As per this recent progressive decision, the startup founders classified as promoters can now continue to hold and/or exercise share-based benefits, such as ESOPs, even after the company lists, provided these benefits were received at least one year prior to filing the DRHP.
- Freedom to Merchant Bankers
After previously proposing that merchant bankers separate their non-regulated activities into a different legal entity, SEBI has eased its stand. Merchant bankers can now conduct regulated as well as certain non-regulated, fee-based financial services within the same entity — provided they comply with their respective financial sector regulators’ guidelines and SEBI-prescribed conditions. This was in direct response to feedback from key industry bodies like FICCI, which warned of unnecessary cost and complexity.

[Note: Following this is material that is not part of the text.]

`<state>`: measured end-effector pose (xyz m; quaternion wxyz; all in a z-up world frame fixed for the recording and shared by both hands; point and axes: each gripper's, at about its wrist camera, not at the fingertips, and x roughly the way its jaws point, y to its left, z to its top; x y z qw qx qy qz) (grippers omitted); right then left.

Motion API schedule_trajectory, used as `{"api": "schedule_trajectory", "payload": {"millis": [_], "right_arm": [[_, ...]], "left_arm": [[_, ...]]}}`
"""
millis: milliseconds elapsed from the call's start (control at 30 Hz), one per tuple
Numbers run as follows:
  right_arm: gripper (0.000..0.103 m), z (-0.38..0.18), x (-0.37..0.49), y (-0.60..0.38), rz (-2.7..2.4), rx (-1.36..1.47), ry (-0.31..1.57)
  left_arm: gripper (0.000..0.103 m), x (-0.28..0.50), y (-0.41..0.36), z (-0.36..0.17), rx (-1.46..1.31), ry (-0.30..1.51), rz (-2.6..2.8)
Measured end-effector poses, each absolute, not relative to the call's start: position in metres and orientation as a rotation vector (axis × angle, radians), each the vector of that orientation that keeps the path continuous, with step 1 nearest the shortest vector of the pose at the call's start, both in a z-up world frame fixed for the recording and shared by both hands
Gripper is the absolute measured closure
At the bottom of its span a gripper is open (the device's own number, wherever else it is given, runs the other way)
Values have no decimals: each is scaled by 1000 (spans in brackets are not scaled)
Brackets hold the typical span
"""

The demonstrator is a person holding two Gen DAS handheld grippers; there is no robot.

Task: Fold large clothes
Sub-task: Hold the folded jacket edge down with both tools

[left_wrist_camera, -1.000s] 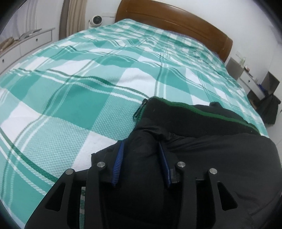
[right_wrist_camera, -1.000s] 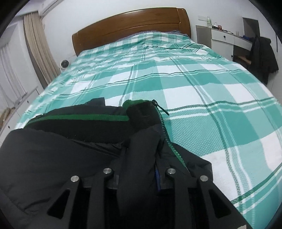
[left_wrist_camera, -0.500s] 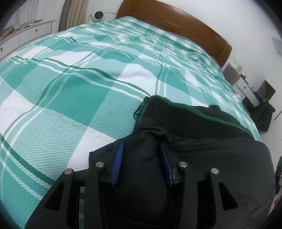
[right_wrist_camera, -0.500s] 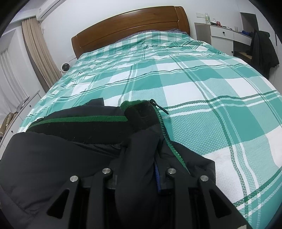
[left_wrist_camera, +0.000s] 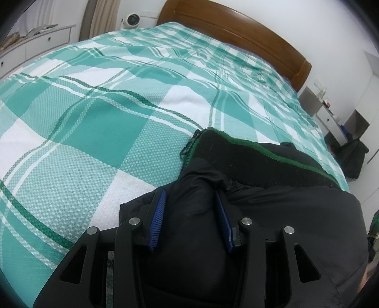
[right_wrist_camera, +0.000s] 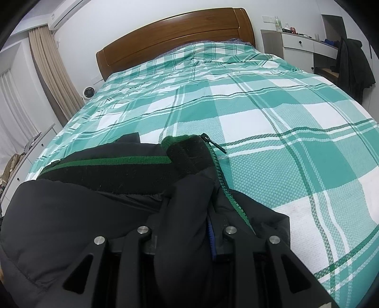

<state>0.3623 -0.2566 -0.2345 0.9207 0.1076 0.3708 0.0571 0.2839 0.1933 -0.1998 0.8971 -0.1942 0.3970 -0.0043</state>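
A black padded jacket [left_wrist_camera: 272, 213] lies at the near edge of a bed with a green and white check cover [left_wrist_camera: 94, 118]. Its knitted collar [left_wrist_camera: 248, 161] has a thin green stripe, and a zip pull [left_wrist_camera: 189, 144] hangs at the collar's end. My left gripper [left_wrist_camera: 189, 193] is shut on a raised fold of the jacket's front, which fills the gap between the blue pads [left_wrist_camera: 157, 218]. In the right wrist view the jacket [right_wrist_camera: 71, 213] and collar [right_wrist_camera: 118, 170] show again. My right gripper [right_wrist_camera: 187, 213] is shut on a bunched fold beside the green zip [right_wrist_camera: 227, 189]; its left finger is hidden by cloth.
A wooden headboard [right_wrist_camera: 177, 35] closes the far end of the bed. To one side stand white drawers [left_wrist_camera: 35, 40], a small round fan [left_wrist_camera: 131, 19] and a beige curtain [right_wrist_camera: 54, 66]. On the other side a dark garment [right_wrist_camera: 353, 64] hangs by a white desk.
The left wrist view has tilted slightly, and its pads stand a touch wider around the fold. The jacket and the right gripper's hold look the same.
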Motion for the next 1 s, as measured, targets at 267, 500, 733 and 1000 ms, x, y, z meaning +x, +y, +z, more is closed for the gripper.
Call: {"api": "schedule_trajectory", "payload": {"millis": [267,500,733,1000], "right_arm": [[77,-235,363,-257,118,221,762],[77,-235,362,-257,118,223,761],[76,-234,362,-257,118,229,760],[75,-234,361,-260,119,239,753]], "left_arm": [[59,284,194,-200,-407,822,-11],[58,283,194,-200,-412,821,-15],[43,271,195,-172,-379,882,19],[12,220,135,-79,-308,730,-191]]}}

- Welcome to Indian Markets
In a move intended to enhance flexibility for companies considering reverse flipping and improve investor participation, SEBI approved amendments to its ICDR Regulations. Following a consultation paper of March 2025, SEBI relaxed the one-year minimum holding period requirement for equity shares arising from the conversion of fully paid-up compulsorily convertible securities acquired under approved schemes. Investors can now offer these shares in a public issue, harmonising these provisions with the existing minimum promoters’ contribution requirements.
Key Message:
“Ease of Doing Business is not a dilution — it is a deliberate design. But it must be paired with credible safeguards, professional discipline, and investor-first thinking.”

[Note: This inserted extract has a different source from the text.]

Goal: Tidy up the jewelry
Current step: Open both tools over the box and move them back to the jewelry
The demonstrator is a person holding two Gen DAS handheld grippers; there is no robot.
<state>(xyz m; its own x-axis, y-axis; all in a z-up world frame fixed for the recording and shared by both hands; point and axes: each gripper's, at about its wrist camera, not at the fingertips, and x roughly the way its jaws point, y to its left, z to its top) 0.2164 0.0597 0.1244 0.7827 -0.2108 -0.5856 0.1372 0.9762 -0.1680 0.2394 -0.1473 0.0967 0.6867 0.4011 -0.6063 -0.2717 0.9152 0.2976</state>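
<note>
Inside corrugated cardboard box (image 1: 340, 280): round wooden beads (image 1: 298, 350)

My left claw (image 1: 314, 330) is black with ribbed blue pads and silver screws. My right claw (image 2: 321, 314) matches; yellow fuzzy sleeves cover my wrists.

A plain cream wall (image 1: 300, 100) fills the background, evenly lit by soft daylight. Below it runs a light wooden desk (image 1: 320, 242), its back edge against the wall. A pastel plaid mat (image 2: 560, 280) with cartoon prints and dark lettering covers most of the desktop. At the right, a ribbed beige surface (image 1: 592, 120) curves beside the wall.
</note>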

With reforms addressing Alternative Investment Funds, Real Estate and Infrastructure Investment Trusts (REITs/InvITs), Merchant Bankers, Debenture Trustees, and more, SEBI is laying down a unified, consistent, and future-compatible regulatory foundation.
That said, there is scope to do more. The regulator could further simplify the capital-market instruments — for example, by allowing a fast-track conversion process for Private InvITs to list as Public InvITs. Steps like these will make the Indian capital markets even more accessible, liquid, and investor-friendly.